Let’s Discuss GoogleBot and ‘Crawl Budgets’…

If you’re clued up on search engine optimisation practices and search engine marketing as a general area of marketing, you’ve probably heard or are aware of GoogleBot.

If you’re not, though, let me give you the rundown.

What is GoogleBot?

Essentially, GoogleBot is the coined name for Google’s web crawler. It’s the terminology for their tool that simulates a user on both desktop and mobile devices respectively and ‘crawls’ the web and its indexed web pages. Websites are crawled by both ‘simulations’ Googlebot Desktop and Googlebot Smartphone however they both follow the same user agents in robots.txt files.

And, practically since GoogleBot and Google’s website crawling has been a thing, there have been conversations amongst search engine marketers regarding ‘crawl budgets’, meaning a limit to the number of pages Google will or can crawl on your website.

Luckily, Google’s John Mueller has recently commented on this subject.

John Mueller explains GoogleBot crawls

During a recent ‘SEO Office Hours’ by Google, John Mueller was asked:

‘Why does Google not crawl enough web pages?’

In short, because the web is a big place (this is an understatement, too) Google naturally, and understandably, aims to only index higher quality web pages that it would appreciate its users going to and ultimately denying an index opportunity to web pages that it deems too low quality.

And, according to Google’s Google’s developer page for huge websites:

‘The amount of time and resources that Google devotes to crawling a site is commonly called the site’s crawl budget.

Note that not everything crawled on your site will necessarily be indexed; each page must be evaluated, consolidated, and assessed to determine whether it will be indexed after it has been crawled.

Crawl budget is determined by two main elements: crawl capacity limit and crawl demand.’

A follow up question was posed after the first question:

‘Do you have any other advice for getting insight into the current crawling budget?

Just because I feel like we’ve really been trying to make improvements but haven’t seen a jump in pages per day crawled.’

After John Mueller understood how large the site in question was – with the answer being in the hundreds and thousands of pages with only around 2000 pages per day being crawled.

Mueller answered:

‘So in practice, I see two main reasons why that happens.

On the one hand if the server is significantly slow, which is… the response time, I think you see that in the crawl stats report as well.

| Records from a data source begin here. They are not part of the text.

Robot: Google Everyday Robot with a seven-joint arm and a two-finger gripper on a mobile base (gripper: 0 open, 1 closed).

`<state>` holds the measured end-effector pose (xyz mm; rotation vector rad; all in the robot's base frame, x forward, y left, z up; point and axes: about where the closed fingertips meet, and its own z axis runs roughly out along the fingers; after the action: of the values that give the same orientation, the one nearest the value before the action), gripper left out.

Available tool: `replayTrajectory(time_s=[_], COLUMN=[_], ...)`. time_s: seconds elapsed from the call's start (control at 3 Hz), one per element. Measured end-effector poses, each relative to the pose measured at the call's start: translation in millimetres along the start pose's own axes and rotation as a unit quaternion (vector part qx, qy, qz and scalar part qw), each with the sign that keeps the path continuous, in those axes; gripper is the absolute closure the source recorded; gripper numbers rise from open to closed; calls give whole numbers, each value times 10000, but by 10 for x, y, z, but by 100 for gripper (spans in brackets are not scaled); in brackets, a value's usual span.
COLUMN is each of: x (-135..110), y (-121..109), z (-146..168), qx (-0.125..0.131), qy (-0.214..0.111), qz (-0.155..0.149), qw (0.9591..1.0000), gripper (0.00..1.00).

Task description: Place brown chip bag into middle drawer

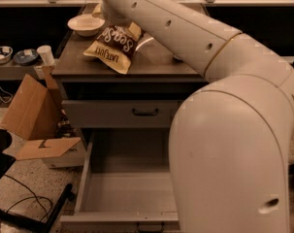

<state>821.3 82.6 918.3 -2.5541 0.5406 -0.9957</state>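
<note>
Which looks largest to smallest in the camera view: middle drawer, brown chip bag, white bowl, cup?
1. middle drawer
2. brown chip bag
3. white bowl
4. cup
Pincer at the bag's top edge: too hidden to rank.

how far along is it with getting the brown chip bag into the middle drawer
Done: the middle drawer is pulled open, its visible floor bare. In hand: the gripper is at the upper end of the brown chip bag, whose lower end rests on the countertop; whether it grips the bag cannot be seen. Left: lifting the bag, bringing it down to the drawer and letting go.
</note>
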Motion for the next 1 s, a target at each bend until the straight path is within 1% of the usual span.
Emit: replayTrajectory(time_s=[1.0], x=[-1], y=[0], z=[1], qx=[0], qy=[-1], qz=[0], qw=[10000], gripper=[87])
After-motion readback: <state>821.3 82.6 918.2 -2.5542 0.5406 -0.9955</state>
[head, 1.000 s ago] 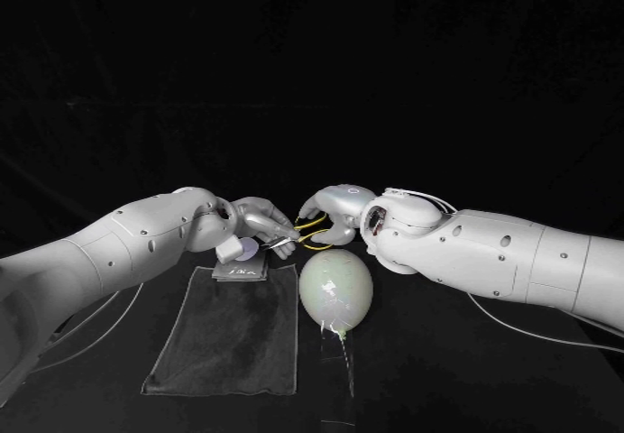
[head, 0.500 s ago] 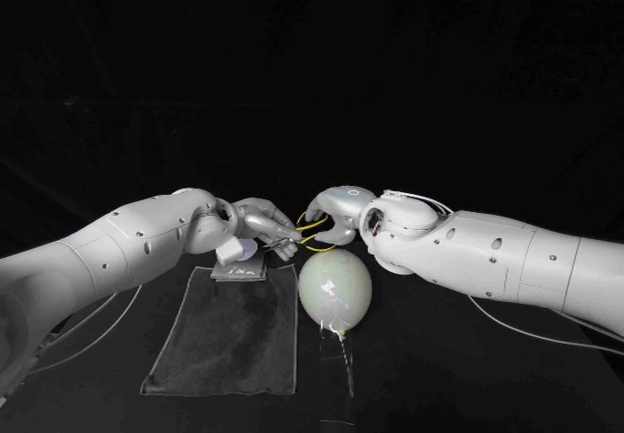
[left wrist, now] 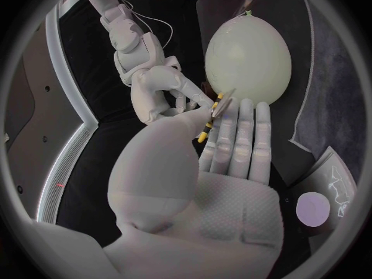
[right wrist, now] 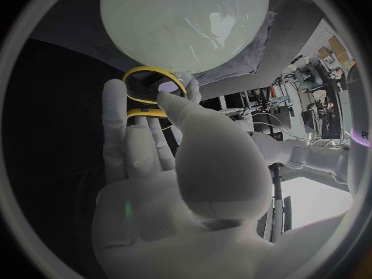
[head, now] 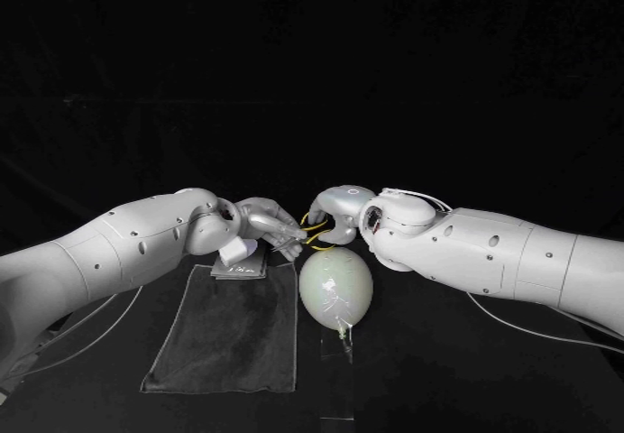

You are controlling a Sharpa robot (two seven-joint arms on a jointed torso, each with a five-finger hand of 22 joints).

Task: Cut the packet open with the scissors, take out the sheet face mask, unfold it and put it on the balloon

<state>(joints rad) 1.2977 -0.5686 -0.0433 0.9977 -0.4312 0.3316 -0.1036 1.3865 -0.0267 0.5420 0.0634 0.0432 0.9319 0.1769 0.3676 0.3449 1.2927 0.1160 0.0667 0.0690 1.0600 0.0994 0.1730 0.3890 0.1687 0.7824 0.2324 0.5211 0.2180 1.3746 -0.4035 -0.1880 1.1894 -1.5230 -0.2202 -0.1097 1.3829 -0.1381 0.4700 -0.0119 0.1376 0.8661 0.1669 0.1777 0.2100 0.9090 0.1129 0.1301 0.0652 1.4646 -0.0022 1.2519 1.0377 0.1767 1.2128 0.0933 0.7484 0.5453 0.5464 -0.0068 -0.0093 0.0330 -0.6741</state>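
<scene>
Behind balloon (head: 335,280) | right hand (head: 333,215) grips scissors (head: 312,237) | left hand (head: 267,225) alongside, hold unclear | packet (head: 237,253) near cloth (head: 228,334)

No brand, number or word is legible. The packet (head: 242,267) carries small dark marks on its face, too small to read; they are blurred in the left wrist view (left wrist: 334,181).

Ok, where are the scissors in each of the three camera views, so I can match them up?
Head view: scissors, yellow handles between left hand and right hand, just above the balloon.
Left wrist view: scissors at the left hand's fingertips, beside the balloon.
Right wrist view: scissors, handles looped on the right hand's fingers, before the balloon.
Shared landmark: the balloon.
</scene>
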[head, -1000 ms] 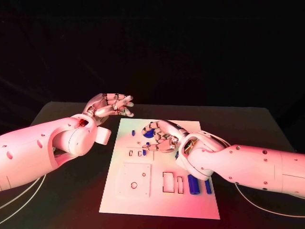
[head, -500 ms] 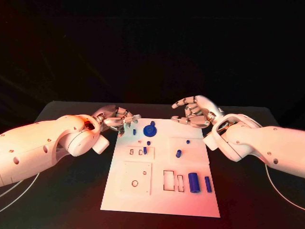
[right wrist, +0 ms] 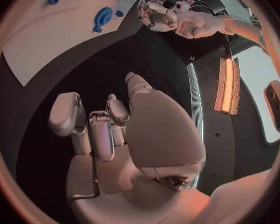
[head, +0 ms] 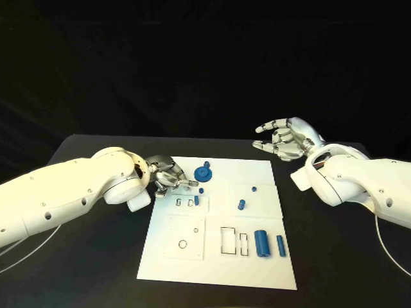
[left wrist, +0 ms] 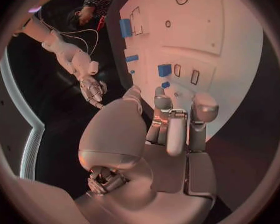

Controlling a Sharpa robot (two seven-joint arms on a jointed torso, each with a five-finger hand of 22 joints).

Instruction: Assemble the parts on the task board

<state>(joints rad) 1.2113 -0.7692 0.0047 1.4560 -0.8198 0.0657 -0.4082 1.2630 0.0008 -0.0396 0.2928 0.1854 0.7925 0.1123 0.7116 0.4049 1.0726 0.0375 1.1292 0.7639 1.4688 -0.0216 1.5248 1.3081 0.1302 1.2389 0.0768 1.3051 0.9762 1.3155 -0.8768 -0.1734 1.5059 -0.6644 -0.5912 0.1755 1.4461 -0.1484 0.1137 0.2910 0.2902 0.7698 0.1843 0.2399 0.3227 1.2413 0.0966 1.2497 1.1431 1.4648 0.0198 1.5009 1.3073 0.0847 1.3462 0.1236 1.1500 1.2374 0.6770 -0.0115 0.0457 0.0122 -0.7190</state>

That’s one area where if… like if I had to give you a number, I’d say aim for something below 300, 400 milliseconds, something like that on average.

Because that allows us to crawl pretty much as much as we need.

It’s not the same as the page speed kind of thing.

So that’s… one thing to watch out for.’

Alongside this answer from John Mueller, it was stated that site quality can significantly affect the number of web pages that get crawled by GoogleBot with him stating that:

‘The other big reason why we don’t crawl a lot from websites is because we’re not convinced about the quality overall.’

So, in conclusion, there is indeed such thing as crawl budgets and limits, and there are myriad reasons that Google justify because of this.